Assigned task » Copy word for word each line from the one that has "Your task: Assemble" to the last line of the records, with no other lines.

Source data »
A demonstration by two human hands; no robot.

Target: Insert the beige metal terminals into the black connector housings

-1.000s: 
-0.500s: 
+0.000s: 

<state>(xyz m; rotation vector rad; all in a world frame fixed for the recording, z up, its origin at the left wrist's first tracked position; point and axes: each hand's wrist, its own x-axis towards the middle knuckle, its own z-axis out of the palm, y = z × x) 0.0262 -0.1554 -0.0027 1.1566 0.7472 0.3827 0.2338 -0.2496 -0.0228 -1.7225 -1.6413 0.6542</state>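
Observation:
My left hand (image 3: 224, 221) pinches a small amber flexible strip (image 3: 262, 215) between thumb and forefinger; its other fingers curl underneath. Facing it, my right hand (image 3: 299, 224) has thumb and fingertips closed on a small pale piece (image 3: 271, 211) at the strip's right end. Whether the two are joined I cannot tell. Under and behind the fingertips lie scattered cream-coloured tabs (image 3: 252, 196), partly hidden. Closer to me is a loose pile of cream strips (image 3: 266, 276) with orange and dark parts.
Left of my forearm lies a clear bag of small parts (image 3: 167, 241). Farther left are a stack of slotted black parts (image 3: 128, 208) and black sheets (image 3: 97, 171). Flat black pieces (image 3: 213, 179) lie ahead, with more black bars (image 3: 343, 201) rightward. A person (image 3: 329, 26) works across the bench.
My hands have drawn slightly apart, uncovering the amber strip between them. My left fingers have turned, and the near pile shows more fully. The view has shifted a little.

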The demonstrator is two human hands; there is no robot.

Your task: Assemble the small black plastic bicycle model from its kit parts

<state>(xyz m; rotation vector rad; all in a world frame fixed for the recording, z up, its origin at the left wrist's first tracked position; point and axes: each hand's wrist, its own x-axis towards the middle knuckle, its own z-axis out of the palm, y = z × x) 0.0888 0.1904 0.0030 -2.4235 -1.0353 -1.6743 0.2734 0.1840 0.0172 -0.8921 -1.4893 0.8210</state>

Task result »
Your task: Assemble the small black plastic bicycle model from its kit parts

<state>(xyz m; rotation vector rad; all in a world frame fixed for the recording, z up, its origin at the left wrist's first tracked position; point and axes: each hand's wrist, its own x-axis towards the middle knuckle, its own z-axis out of the palm, y = z × x) 0.0888 0.1904 0.0030 -2.4235 -1.0353 -1.6743 0.2734 0.1840 0.0172 -0.8921 -1.4893 0.8210</state>

The exercise has been completed in full.